> ASSIGNED TASK
Print each record exactly as it appears, but drop the images.

**** EXTRACTED RECORDS ****

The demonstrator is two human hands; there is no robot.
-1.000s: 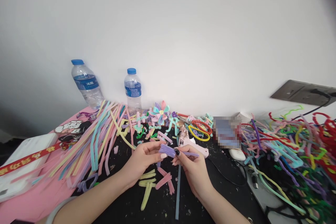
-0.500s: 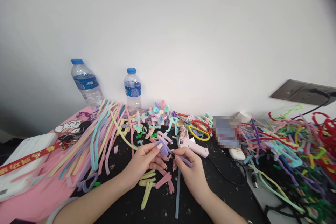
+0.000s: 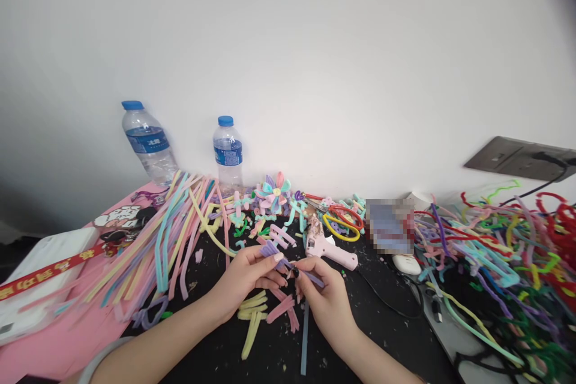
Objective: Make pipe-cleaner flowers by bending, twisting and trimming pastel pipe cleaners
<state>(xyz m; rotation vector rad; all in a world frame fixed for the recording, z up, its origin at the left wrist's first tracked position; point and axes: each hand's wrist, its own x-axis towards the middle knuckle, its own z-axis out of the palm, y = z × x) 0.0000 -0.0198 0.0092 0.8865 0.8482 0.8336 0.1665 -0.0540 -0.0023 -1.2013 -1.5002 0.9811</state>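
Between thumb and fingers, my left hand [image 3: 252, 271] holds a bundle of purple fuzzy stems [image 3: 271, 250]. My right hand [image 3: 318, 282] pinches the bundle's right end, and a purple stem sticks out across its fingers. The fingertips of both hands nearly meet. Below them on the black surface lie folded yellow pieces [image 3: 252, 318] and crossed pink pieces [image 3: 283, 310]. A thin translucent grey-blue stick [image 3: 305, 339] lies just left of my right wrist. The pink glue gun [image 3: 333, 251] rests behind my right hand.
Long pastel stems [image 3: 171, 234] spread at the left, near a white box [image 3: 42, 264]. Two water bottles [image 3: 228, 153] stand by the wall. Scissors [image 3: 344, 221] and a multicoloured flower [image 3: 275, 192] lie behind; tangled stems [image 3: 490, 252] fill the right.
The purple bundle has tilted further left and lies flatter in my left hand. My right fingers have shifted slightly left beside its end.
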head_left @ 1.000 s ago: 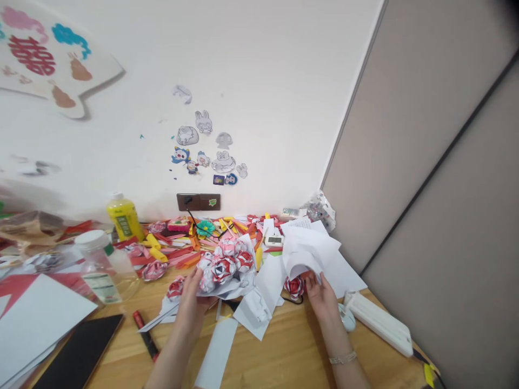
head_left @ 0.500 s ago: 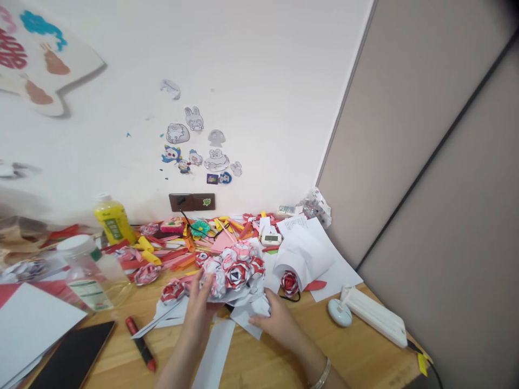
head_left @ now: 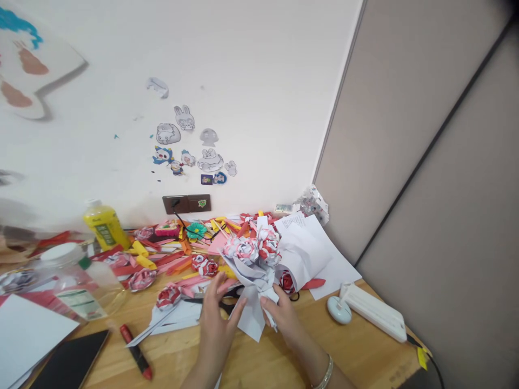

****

> TASK ANSWER
The demonstrator is two human hands; there is no robot.
-1.000s: 
-0.500s: 
+0.000s: 
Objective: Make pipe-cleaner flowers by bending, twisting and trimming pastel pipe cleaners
<state>(xyz m; rotation vector rad; all in a world frame fixed for the recording, z up, its origin at the left wrist's first tracked position; point and axes: each hand's wrist, its own x-axis towards the middle knuckle, its own z-axis out of the palm, y = z × x) 0.0000 -0.0198 0.0092 0.8865 0.8482 0.8336 0.1665 -0.0540 -0.0023 -1.2013 -1.5002 0.9811</state>
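Between thumb and fingers, my left hand [image 3: 252, 271] holds a bundle of purple fuzzy stems [image 3: 271, 250]. My right hand [image 3: 318, 282] pinches the bundle's right end, and a purple stem sticks out across its fingers. The fingertips of both hands nearly meet. Below them on the black surface lie folded yellow pieces [image 3: 252, 318] and crossed pink pieces [image 3: 283, 310]. A thin translucent grey-blue stick [image 3: 305, 339] lies just left of my right wrist. The pink glue gun [image 3: 333, 251] rests behind my right hand.
Long pastel stems [image 3: 171, 234] spread at the left, near a white box [image 3: 42, 264]. Two water bottles [image 3: 228, 153] stand by the wall. Scissors [image 3: 344, 221] and a multicoloured flower [image 3: 275, 192] lie behind; tangled stems [image 3: 490, 252] fill the right.
The purple bundle has tilted further left and lies flatter in my left hand. My right fingers have shifted slightly left beside its end.
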head_left @ 1.000 s ago: 
head_left @ 0.500 s ago: 
head_left @ now: 

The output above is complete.